Тут было тихо. На втором этаже располагались спальни его и жены, а также четверых детей – Бог дал их ему после того, как прежняя жена умерла, захватив с собой и двоих маленьких детей. Он смог жениться только через двадцать лет, когда память о прежней семье затянулась тиной долгих-предолгих лет. Все эти годы он путешествовал по стране, участвовал в войне со Славией – вначале служил солдатом, поднялся до капрала, но оставил службу и стал торговать тканями и пряностями. У него открылся талант купца, и мужчина скоро разбогател – не так чтобы быть совсем уж богатым, вроде крупных аристократов или землевладельцев, но достаточно для того, чтобы больше не думать о будущем, не прикидывать, хватит ли ему денег до следующей выдачи жалованья и может ли он позволить себе купить ту или иную вещь и посидеть в дорогом трактире.

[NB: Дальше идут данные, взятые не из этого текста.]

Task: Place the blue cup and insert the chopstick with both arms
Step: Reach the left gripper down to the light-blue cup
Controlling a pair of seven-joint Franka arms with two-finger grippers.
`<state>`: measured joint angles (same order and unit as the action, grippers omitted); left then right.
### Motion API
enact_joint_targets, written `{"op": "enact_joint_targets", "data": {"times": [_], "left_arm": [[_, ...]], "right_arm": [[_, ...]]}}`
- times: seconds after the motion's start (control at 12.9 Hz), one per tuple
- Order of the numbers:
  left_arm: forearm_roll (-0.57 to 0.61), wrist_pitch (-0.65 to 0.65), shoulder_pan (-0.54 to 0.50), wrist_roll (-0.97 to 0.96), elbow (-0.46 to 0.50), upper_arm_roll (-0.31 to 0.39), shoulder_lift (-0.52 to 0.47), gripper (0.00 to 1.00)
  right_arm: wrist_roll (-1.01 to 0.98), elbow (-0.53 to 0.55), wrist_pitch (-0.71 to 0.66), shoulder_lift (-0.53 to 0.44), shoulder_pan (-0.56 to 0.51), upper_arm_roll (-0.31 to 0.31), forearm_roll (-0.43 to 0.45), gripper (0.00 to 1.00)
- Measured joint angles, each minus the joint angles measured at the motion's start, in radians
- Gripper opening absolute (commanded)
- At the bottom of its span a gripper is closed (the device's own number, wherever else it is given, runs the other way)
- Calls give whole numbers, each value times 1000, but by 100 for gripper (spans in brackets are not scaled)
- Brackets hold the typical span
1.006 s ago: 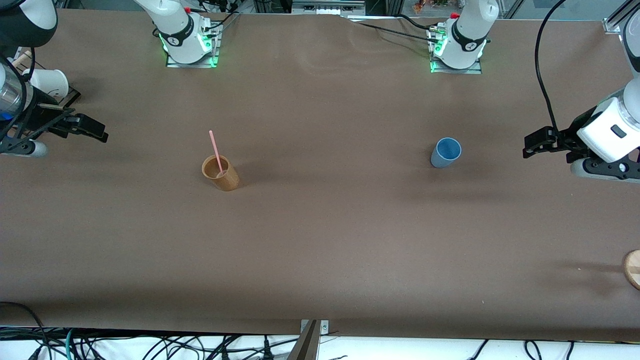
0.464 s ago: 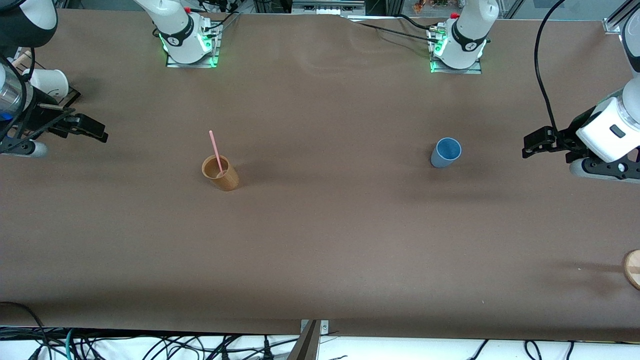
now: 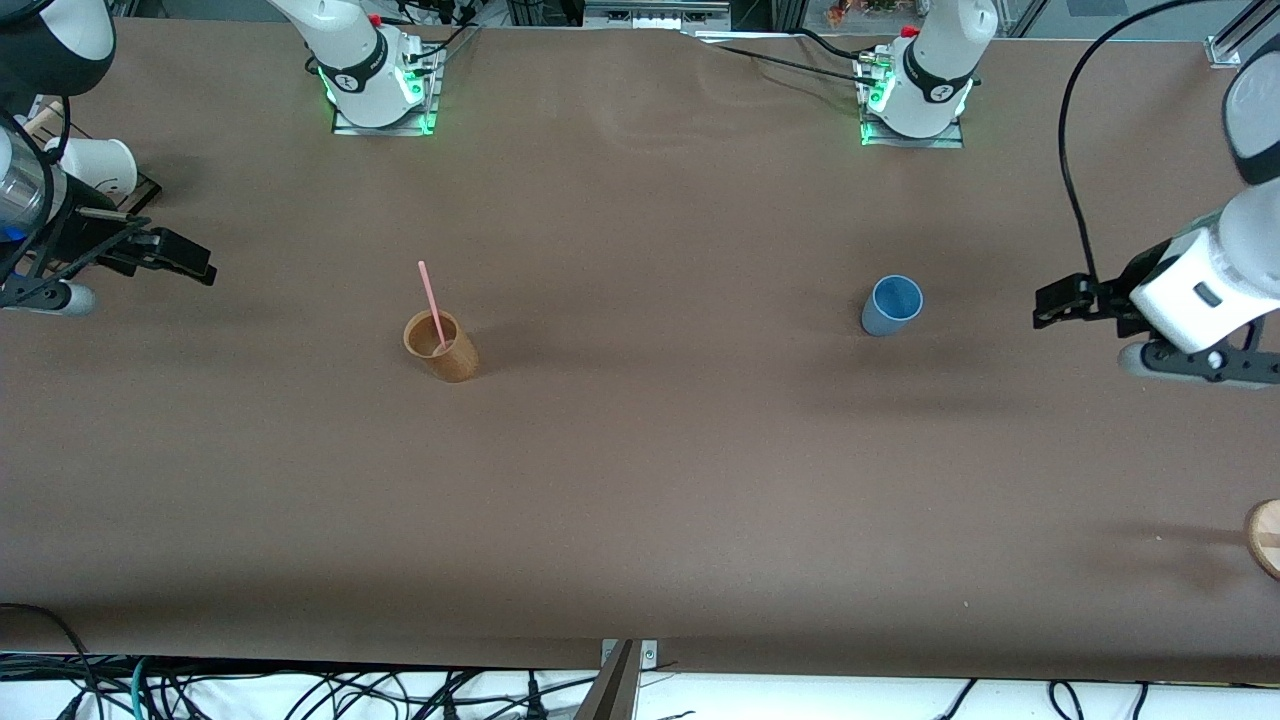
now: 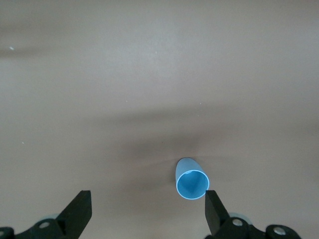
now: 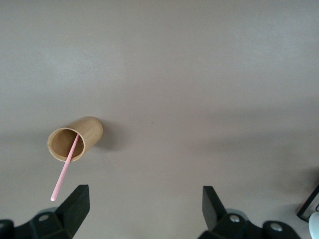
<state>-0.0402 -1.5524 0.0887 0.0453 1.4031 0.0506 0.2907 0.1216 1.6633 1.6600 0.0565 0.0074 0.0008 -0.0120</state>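
Observation:
The blue cup (image 3: 890,306) stands upright on the brown table toward the left arm's end; it also shows in the left wrist view (image 4: 191,181). The pink chopstick (image 3: 431,304) leans in the tan cup (image 3: 441,346) toward the right arm's end; both show in the right wrist view, the chopstick (image 5: 65,169) in the tan cup (image 5: 75,138). My left gripper (image 3: 1048,303) is open and empty above the table beside the blue cup, apart from it. My right gripper (image 3: 195,263) is open and empty over the table's edge at the right arm's end.
A white paper cup (image 3: 97,165) sits at the table's edge at the right arm's end. A round wooden object (image 3: 1266,537) lies at the edge at the left arm's end, nearer the front camera. Cables hang along the table's near edge.
My left gripper has moved a little toward the blue cup and lower in the front view. The right arm, cups and chopstick have not moved.

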Motion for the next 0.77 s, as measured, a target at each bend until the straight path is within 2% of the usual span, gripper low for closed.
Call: {"op": "enact_joint_targets", "data": {"times": [0.23,0.39,0.62,0.77], "left_arm": [[0,-8,0,0,17,0,84,100],[1,-72,6,0,68,-2,117,100],[17,-252,16,0,234,-5,105,100],[31,-365,31,0,377,-11,41,100]], "right_arm": [[0,0,0,0,0,0,0,100],[0,0,0,0,0,0,0,100],[0,0,-10,0,0,0,0,100],[0,0,-18,0,0,0,0,100]]}}
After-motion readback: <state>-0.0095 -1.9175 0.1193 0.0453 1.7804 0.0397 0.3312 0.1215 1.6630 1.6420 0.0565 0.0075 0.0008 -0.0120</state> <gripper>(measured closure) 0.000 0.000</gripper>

На шестом десятке лет он влюбился. В дочь своего старого знакомого – партнера по торговле коврами. Самое смешное, что она тоже полюбила его. Он долго не мог ей признаться в любви, пока она сама не взяла все в свои руки – заманила в библиотеку и, бросившись на шею, впилась в губы долгим поцелуем. Он стоял как идиот, не зная, как поступить, и, когда она заявила, что любит его с детства, растерялся. Впрочем, все завершилось хорошо. Ее отец, посмеиваясь, требовал, чтобы он называл его папой, когда они собирались на легкую дружескую попойку, а жена быстренько нарожала ему четверых детей – одного за другим, каждый год, как будто опасаясь, что муж скоро не сможет заделать ей больше ни одного.
Он как-то сказал ей об этом, она долго смеялась так, что у нее из глаз потекли слезы, и, легонько хлопнув его по лбу, сказала, что он болван и его мужской силы хватит еще лет на пятьдесят – иные молодые не могут столько трудиться в постели, как он. Просто она хочет много, много детей, чтобы дома было шумно и весело, чтобы никогда в доме не переводилось счастье. Ведь дети – это счастье…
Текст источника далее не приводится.